For Brazil, the most promising part of Mercosur’s announcement of a trade deal with the European Union is that it would give the country a path – with or without its regional partners – to implement comprehensive reforms and open its economy to global trade.
It’s an unexpected opportunity that President Jair Bolsonaro should take care not to squander.
An acrimonious 20-year negotiation process made it seem as though the accord would never happen at all. Indeed, the announcement that a deal had been reached took most experts by surprise. Trade negotiations naturally face challenges, but when it came to Mercosur and the EU, the stalemate was especially hard to break. While the EU is open to trade but protective mostly of its agricultural products (exactly the sector where Mercosur can boast its comparative advantage), Mercosur brings together some of the most closed markets for manufactured goods. These were not conditions for an easy deal.
But several factors made the agreement possible. First were the political conditions in Mercosur’s two dominant economies. In Brazil, Bolsonaro has a far more favorable stance towards trade liberalization than did his predecessors. In Argentina, President Mauricio Macri is running for re-election and is keen to show results in trade and foreign policy. The Mercosur bloc also improved its liberalization offers, and on the EU side the impending end of the European Commission’s term in office and its desire to counter rising protectionism in the United States played an important role.
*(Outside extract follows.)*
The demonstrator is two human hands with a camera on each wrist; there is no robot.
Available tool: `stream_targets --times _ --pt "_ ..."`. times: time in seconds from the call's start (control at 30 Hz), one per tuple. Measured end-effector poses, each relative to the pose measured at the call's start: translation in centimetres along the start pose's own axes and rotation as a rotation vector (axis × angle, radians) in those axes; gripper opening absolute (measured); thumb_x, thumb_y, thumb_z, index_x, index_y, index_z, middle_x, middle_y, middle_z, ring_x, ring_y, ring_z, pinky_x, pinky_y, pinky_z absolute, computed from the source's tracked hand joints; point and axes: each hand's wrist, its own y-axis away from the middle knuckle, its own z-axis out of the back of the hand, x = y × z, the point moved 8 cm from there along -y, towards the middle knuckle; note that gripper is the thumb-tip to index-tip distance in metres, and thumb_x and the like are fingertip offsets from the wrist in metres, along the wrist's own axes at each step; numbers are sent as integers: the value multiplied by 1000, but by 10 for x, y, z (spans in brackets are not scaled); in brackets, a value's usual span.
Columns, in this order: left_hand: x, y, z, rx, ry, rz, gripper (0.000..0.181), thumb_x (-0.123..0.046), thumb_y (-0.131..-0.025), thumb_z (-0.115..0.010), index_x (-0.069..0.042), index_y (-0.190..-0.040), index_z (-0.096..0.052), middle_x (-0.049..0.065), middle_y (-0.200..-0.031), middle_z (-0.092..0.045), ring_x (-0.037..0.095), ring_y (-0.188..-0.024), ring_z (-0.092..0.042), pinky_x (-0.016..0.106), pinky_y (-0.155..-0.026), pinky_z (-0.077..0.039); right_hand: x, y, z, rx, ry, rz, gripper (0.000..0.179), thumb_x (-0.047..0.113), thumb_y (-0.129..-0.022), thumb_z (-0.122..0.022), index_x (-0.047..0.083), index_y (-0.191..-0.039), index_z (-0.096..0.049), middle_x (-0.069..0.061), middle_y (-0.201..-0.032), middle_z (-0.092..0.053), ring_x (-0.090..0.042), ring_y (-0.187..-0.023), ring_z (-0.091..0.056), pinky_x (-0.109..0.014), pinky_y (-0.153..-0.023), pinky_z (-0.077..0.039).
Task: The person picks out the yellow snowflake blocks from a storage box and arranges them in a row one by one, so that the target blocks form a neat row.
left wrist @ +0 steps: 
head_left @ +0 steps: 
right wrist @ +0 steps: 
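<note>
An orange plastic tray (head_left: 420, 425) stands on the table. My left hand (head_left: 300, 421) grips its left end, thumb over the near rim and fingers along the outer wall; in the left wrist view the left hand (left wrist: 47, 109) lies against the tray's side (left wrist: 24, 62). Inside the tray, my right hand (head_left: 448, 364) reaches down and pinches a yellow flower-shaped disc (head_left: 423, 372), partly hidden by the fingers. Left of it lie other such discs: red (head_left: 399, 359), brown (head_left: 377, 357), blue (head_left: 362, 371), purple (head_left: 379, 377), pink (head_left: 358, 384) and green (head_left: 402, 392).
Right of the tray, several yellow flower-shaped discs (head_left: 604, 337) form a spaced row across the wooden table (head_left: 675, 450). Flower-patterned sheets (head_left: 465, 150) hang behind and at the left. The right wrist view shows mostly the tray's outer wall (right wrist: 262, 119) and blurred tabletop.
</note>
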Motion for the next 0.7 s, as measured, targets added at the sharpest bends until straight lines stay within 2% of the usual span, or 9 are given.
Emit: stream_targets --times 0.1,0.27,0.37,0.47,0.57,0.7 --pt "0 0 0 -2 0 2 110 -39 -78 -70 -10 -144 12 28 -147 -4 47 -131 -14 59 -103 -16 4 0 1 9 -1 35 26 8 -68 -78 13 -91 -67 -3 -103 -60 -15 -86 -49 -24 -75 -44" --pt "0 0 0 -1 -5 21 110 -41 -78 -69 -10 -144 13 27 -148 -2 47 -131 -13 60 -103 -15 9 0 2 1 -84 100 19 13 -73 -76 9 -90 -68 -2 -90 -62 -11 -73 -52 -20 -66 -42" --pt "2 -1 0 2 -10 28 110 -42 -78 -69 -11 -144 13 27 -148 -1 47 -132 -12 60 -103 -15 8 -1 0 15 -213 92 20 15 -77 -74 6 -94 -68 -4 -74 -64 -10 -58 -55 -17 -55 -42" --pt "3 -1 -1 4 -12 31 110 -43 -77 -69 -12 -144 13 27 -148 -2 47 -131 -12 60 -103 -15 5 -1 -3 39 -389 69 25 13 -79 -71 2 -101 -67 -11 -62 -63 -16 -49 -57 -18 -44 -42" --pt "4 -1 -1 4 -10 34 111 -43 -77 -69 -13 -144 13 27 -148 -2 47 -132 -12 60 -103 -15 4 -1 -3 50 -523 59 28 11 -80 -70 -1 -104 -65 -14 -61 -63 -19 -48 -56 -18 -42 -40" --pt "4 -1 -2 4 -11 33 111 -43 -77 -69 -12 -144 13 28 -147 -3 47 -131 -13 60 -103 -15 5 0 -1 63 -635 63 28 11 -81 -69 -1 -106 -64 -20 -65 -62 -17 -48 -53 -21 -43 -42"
The broad outlines of the deal suggest important benefits for both sides. In exchange for the opening of its closed regional market to 91% of the European Union’s exported goods, Mercosur gained full liberalization for 95% of its goods in EU markets. While the EU already had a relatively open economic environment, for the South American bloc this is a de facto opening to foreign trade, given the current level of protectionism in the region. The changes for Europe will be limited at first, since Mercosur’s agricultural products will be subject to quotas and most of its manufactured products already have low tariffs.
Other elements of the deal, such as commitments to stay in the Paris climate accord and agreements on rules of origin and the services sector, will similarly require more significant changes for Mercosur than for the EU.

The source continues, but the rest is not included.